There is no difference between wills and trust when it comes to disgruntled heirs or beneficiaries. Both are subject challenges regarding validity and the intent of the deceased. However, there are provisions that can be added to both trusts and wills that will discourage challenges. One of the most common is a provision that automatically prohibits a beneficiary from collecting anything from the estate if they raise a challenge. This is called a “No Contest Clause”.

Living Trust Advantages

  • Privacy. Probate estates are by their nature public procedures. Anyone can review records created in a probate case. Trust documents need not be filed or published in any public forum.
  • Control. No judge or other court official is required to administer the terms of a trust. On the contrary, everything administered through the probate process is overseen by a court official.
  • Cost. Though the cost to prepare a living trust and re-title assets into it can be expensive at the time, it is usually much less than costs involved in the probate process. A probate estate will often be subject to over 4% of the total estate value in various administrative costs and legal fees.
  • Legal Fees – Legal fees required to properly administer a trust are usually much less than those that will be charged to manage the probate process because there is substantially less work to be done with a well written trust. Nevertheless, trustees often require the advice of an attorney regarding income tax and estate tax issues in the event the estate is large enough to be subject to estate taxes. Note too that income generated while a trust is being administered must be reported on a separate trust income tax return which is usually prepared and filed by an attorney or accountant.

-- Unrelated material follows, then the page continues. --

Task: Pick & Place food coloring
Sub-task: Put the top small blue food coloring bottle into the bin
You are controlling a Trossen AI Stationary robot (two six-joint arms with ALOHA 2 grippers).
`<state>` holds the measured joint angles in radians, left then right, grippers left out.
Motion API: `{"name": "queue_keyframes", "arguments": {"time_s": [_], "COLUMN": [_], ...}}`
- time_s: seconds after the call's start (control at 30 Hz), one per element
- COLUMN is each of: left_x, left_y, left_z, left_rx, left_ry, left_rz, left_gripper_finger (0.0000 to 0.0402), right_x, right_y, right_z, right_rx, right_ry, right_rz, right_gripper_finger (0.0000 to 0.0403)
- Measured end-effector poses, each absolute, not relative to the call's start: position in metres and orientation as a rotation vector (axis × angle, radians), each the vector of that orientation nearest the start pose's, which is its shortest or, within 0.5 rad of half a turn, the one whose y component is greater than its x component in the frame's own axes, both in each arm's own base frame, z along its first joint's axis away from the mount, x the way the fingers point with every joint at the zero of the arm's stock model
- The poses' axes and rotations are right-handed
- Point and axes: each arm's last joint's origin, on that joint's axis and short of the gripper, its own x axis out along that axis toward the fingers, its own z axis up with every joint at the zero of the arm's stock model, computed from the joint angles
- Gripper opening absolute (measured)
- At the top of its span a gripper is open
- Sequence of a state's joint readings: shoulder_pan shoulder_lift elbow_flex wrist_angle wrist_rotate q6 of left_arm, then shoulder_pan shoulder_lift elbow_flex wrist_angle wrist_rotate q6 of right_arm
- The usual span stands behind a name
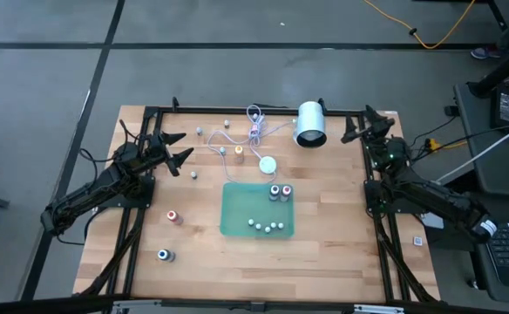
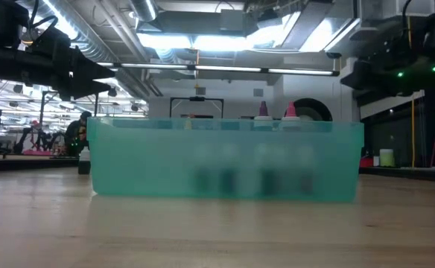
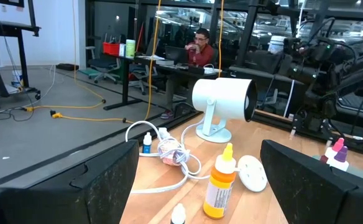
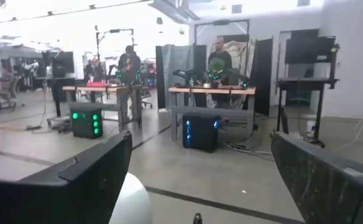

Living Trust Disadvantages

  • Commitment. Maintaining a living trust requires conscious effort. You need to remember that any asset of consequence you own must be titled to you as trustee to remain in trust. You need to train yourself to think of everything as “in trust” or “note in trust”. This is obviously a bit tedious but once you get the hand of it the benefits of keeping all assets of consequence out of probate will result in significant benefits and simplicity for your heirs.
  • Costs. Setting up a trust isn’t cheap. Several hours of professional legal work is required to make sure you cover everything and all assets are properly titled. Most trusts also require periodic updating to reflect your current thinking about who is the best trustee for the job and who should benefit most from your estate plan. However, keeping a simple will updated is nearly as costly and the benefits from maintaining your trust far outweigh the cost of probate.